"Melisa??" Rival masih tidak percaya bahwa peterjun yang tadi bersamanya adalah Melisa teman SMA yang pernah menjadi sekertaris OSIS di sekolahnya dulu.
***
"Ya begitulah.. setelah menjadi janda, aku menghidupi anak ku seorang diri. Apapun akan aku lakukan untuk anak ku" cerita Melisa saat Rival dan Melisa berbincang di sebuah cafe.
"Sabar.. Tuhan tidak akan memberi cobaan yang tidak akan sanggup kamu terima"
"Iya Val.. Eehh..aku pamit duluan ya. Malam ini aku harus segera pulang. Anak ku hanya bersama bibi pengasuh di rumah. Aku tidak ingin meninggalkan anak ku terlalu lama kalau aku sudah selesai bekerja" pamit Rival.
"Ok.. hati-hati di jalan"
Rival berjalan kembali ke Mess nya yang tidak jauh dari cafe tempatnya bertemu Melisa tadi. Di lihatnya ada puluhan panggilan dan pesan singkat yang belum ia balas sejak tadi. Rival menepuk keningnya karena lupa menghubungi Yara.
"Mas darimana?????" pekik Yara saat Rival baru saja mengucap salam.
"Jawab salam dulu donk sayang!"
"Wa'alaikumsalam... mas darimana?"
"Mas baru bertemu teman SMA, tepatnya adik kelas. Namanya Melisa" jujur Rival.
deg
"Mas nggak bilang sama aku tadi" kesal Yara.
"Ini Khan mas bilang. Mas akan bertemu sama Melisa dua kali lagi. Dia ikut terjun bersama kelompok, mas sudah jujur dek..jadi kamu jangan gampang cemburu ya"
"Iya.." jawab Yara datar. Rival paham.. bagaimana sifat istrinya itu.

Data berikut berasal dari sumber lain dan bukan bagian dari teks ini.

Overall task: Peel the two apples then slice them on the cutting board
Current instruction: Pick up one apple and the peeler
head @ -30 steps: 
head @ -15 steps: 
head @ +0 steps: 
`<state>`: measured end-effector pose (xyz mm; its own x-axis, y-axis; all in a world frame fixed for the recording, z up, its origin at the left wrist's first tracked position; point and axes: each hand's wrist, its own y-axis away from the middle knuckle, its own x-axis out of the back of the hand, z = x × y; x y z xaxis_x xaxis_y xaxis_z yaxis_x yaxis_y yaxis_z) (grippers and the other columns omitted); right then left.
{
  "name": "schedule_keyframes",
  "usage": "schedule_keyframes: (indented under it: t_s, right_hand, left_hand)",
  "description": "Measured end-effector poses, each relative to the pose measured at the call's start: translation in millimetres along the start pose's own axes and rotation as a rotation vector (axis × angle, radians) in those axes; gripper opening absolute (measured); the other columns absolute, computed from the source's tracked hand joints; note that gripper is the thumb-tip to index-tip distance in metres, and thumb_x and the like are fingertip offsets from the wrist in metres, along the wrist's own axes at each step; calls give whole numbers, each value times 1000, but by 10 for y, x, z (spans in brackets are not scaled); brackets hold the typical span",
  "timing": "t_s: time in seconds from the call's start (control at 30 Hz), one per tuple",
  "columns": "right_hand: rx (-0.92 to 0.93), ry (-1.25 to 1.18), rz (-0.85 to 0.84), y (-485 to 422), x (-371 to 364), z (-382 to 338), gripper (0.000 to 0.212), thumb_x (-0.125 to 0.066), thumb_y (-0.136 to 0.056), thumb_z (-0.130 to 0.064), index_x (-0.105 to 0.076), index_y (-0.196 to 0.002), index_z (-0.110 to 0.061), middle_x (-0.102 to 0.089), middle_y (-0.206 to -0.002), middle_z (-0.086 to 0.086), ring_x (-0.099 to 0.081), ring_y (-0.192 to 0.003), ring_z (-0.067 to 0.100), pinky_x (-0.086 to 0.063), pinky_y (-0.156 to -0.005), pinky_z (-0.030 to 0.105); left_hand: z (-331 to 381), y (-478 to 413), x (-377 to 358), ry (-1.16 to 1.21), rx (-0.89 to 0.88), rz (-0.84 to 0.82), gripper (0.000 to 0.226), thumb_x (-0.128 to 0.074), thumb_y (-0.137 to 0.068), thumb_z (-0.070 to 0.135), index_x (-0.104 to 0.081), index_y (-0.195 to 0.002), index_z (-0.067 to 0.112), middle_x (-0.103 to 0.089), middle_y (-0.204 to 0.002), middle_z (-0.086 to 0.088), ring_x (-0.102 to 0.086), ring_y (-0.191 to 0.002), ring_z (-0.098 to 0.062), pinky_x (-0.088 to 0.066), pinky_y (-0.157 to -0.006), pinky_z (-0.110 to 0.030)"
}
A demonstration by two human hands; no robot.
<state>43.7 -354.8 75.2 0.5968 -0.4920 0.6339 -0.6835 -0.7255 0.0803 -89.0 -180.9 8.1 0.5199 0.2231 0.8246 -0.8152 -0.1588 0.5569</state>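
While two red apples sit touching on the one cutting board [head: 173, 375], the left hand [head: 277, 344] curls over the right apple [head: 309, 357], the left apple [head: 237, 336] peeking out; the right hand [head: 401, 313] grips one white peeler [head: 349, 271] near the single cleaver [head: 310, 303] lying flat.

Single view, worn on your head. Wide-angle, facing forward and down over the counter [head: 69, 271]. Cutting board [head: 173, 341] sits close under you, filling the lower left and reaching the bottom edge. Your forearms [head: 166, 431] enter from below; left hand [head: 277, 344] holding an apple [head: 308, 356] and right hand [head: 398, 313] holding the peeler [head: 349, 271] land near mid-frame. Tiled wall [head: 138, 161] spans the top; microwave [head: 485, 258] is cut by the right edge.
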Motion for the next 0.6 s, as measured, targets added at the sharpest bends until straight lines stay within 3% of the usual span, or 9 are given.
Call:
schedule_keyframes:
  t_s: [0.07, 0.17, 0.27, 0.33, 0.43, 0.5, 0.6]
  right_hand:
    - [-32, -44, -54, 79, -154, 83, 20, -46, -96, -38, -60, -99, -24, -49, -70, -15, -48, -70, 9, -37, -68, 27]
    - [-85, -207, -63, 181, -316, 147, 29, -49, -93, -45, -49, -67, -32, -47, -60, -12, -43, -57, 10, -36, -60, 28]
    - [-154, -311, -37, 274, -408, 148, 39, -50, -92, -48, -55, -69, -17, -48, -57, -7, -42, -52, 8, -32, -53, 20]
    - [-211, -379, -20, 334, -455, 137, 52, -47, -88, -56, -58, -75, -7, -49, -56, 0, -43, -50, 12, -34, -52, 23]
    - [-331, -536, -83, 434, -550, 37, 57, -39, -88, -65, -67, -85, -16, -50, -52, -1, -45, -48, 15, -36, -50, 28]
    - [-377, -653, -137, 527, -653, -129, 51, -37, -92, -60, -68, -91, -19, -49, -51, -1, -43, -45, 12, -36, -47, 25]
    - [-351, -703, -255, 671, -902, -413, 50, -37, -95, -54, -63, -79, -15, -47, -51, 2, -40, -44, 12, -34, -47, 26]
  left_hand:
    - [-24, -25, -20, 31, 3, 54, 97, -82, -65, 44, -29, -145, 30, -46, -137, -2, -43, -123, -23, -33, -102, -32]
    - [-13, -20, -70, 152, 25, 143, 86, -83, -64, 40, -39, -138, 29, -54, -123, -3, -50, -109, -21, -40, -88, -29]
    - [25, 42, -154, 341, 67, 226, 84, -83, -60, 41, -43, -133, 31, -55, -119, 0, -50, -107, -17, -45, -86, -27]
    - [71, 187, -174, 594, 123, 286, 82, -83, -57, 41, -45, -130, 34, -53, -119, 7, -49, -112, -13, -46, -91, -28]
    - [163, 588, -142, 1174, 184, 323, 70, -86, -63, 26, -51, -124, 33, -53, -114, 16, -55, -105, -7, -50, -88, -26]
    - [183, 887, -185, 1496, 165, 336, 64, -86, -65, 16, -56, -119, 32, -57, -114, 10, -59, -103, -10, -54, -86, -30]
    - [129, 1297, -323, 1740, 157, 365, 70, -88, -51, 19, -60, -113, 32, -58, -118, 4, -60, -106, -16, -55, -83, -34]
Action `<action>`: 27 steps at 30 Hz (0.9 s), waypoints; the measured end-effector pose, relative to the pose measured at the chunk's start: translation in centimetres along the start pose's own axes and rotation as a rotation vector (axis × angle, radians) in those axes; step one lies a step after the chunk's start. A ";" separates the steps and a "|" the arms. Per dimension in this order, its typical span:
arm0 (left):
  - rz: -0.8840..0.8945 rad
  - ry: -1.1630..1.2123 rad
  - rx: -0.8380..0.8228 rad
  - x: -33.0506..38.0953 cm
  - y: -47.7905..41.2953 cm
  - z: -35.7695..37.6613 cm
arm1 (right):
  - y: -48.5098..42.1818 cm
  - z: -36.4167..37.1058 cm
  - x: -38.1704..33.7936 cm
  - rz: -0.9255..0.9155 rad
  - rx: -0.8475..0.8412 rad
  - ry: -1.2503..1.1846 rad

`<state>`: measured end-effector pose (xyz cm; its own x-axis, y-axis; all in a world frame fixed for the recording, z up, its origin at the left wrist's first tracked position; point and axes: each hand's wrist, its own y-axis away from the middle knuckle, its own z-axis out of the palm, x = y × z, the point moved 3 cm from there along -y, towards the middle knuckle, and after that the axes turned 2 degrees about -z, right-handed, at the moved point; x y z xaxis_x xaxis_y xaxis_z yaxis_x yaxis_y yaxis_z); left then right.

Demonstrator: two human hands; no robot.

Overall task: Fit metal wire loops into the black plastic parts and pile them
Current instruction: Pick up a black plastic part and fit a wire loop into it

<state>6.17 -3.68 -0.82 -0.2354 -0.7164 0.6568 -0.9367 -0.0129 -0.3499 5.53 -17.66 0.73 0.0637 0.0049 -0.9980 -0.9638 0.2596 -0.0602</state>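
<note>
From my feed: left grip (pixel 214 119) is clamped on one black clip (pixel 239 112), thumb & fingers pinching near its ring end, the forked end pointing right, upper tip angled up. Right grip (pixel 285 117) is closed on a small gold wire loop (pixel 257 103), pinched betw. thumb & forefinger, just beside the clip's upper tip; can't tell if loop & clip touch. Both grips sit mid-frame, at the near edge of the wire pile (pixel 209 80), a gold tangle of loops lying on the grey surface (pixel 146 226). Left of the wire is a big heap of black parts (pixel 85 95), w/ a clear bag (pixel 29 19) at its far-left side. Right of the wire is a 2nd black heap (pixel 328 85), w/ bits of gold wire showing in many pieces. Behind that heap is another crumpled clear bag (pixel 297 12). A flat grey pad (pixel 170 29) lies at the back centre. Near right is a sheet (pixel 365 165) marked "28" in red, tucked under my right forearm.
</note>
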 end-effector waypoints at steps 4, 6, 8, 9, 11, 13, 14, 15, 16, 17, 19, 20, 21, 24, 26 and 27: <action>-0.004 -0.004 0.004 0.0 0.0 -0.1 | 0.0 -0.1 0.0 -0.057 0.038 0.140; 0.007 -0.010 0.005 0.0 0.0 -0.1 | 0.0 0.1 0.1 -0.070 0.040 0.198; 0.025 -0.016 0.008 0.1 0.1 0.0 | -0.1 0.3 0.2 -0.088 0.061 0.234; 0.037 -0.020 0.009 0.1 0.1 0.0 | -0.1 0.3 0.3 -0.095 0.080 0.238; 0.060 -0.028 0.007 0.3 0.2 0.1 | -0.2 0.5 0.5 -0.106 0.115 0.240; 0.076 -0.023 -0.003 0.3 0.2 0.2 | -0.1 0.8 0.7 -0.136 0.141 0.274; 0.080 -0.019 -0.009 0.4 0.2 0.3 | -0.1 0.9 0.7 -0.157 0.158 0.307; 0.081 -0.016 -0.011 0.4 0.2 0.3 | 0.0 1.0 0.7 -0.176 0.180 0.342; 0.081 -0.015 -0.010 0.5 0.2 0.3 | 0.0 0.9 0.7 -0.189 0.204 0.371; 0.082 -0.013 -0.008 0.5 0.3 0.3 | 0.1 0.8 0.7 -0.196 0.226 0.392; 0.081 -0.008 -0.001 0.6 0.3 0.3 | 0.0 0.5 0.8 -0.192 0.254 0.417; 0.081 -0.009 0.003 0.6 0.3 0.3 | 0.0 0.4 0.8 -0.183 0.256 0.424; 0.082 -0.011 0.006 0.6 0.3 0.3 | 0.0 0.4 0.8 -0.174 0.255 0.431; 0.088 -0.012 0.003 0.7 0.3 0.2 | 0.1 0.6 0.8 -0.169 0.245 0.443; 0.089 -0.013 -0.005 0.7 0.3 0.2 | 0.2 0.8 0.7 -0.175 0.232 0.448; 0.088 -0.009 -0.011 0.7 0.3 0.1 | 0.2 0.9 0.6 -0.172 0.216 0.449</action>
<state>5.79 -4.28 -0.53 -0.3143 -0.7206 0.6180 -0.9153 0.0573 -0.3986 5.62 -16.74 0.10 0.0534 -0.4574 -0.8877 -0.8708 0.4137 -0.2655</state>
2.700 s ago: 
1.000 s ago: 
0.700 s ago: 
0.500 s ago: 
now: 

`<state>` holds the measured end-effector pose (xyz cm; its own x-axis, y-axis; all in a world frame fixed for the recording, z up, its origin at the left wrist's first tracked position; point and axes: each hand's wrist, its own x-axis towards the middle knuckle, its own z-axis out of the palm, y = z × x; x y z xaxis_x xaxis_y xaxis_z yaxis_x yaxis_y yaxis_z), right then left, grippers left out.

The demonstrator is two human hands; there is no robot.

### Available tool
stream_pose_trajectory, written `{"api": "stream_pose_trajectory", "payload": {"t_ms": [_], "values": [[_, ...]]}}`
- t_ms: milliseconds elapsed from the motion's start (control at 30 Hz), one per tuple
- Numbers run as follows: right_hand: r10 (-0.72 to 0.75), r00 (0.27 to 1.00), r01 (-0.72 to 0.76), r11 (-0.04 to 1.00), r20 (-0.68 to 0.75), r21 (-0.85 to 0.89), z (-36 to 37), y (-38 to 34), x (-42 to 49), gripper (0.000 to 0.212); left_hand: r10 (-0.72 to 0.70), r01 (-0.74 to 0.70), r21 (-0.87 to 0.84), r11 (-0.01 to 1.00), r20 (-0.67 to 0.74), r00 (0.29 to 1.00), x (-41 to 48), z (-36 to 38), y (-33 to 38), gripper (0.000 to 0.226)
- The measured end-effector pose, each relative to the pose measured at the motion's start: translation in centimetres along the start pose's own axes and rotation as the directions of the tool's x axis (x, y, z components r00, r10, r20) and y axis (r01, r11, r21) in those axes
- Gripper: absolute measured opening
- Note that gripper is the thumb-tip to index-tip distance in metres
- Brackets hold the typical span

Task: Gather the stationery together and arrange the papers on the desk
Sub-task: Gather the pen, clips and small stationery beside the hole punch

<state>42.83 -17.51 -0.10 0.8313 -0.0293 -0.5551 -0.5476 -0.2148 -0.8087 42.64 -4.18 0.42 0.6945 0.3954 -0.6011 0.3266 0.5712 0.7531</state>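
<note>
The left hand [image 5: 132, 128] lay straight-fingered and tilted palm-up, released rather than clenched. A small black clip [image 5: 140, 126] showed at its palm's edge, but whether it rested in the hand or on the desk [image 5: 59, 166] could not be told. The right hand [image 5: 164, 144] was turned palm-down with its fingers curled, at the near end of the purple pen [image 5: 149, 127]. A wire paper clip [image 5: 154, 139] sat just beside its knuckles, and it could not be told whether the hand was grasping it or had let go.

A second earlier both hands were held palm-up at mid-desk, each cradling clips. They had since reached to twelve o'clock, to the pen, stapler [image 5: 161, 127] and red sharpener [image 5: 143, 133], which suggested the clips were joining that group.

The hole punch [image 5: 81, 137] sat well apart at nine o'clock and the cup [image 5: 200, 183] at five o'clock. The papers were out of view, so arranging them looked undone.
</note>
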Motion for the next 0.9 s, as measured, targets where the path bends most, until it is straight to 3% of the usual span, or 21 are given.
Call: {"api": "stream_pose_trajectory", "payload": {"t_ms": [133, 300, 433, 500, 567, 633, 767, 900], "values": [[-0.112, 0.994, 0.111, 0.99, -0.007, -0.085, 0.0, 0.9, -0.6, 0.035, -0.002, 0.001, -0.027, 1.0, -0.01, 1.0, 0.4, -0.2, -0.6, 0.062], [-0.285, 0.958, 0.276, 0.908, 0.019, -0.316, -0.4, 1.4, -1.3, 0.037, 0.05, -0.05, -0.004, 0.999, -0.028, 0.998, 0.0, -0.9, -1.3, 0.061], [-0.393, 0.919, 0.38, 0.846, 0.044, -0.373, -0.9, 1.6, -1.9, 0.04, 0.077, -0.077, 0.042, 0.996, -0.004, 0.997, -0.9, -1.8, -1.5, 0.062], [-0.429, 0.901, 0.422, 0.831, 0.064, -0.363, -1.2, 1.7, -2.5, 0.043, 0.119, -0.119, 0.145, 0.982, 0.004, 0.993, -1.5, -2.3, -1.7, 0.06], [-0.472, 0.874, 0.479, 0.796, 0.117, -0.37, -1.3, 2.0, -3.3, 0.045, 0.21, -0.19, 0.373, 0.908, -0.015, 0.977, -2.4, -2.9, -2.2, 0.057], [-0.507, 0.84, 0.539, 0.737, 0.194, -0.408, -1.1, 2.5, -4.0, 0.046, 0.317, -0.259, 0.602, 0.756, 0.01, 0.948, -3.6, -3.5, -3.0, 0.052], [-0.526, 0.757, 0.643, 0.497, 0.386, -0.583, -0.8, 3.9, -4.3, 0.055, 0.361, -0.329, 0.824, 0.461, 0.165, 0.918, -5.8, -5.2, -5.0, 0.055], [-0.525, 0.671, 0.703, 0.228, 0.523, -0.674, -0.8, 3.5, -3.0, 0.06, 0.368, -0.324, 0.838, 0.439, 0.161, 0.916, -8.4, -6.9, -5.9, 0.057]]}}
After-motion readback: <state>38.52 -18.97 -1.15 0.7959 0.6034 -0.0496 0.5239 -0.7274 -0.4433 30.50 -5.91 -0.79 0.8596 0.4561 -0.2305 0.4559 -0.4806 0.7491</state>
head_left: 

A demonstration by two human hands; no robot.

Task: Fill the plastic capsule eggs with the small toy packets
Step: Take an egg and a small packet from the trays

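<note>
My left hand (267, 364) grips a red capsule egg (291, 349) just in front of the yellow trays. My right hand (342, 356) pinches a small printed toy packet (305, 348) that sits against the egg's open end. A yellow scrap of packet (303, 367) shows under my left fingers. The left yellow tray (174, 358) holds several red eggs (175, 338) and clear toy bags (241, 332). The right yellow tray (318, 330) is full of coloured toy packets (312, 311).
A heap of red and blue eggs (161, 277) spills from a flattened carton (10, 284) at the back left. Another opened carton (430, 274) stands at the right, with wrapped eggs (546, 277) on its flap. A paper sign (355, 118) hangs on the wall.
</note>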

"Apa ada sesuatu hari ini. Arben bertingkah apa hari ini" Rival mengalihkan pembicaraan, tapi sebenarnya ia ingin tau kabar Yara dan Arben hari ini.
"Arben pintar sekali pa, makannya banyak juga dia bisa mencoret buku gambar meskipun tangannya kaku. Maklum pa baru dua tahun"
Jemari Rival menutup senyum di bibirnya. Ada rasa yang berbeda saat Yara menyebutnya 'papa'.
"Mama sama dedek sehat kah?" tanyanya masih tetap tersenyum.
"Mama sehat pa, dedek juga sudah nggak bikin Mama pusing lagi, hanya sesekali saja mual"
"Pintar anak papa. Ya sudah ma. Papa persiapan apel malam dulu. Mama cepat tidur. Jangan begadang tanpa papa" senyum Rival mengembang lagi.
"Iya pa.. Papa juga nanti cepat istirahat. Assalamu'alaikum" Yara mematikan ponselnya.
"Wa'alaikumsalam.. Mama sayang" gumam Rival.
__ADS_1
--------
Apel malam sudah selesai. Rival membuka tas rangselnya dan mencari abon tuna buatan Yara lalu mengantongi koyo cabe di sakunya lalu pergi menuju dapur.
Pukul 23.15 Rival makan sendirian di ruang makan yang sepi.
Rival menyuap makanan ke mulutnya dalam keheningan malam. Daripada rindu dengan masakan Yara sebenarnya hatinya sangat merindukan orang yang membuat abon tuna itu. Gejolak dalam dadanya kadang hilang dan timbul. Dua bulan terkadang cukup bagi seorang pria menjadi kelabakan mengontrol birahinya apalagi ia sudah beristri.
"Aaarrggghhh.. sebulan lagi. Sabar..sabar..sabar Val.., Nanti yang disana kamu habiskan sendiri, puaskan sendiri keinginanmu" gumamnya menenangkan perasaannya yang menyiksa diri, tapi sesaat kemudian perasaan itu teralihkan pada rasa lelahnya.
"Ijin Let.. Disini sendiri?" sapa seorang Sertu Adi yang ternyata belum tidur.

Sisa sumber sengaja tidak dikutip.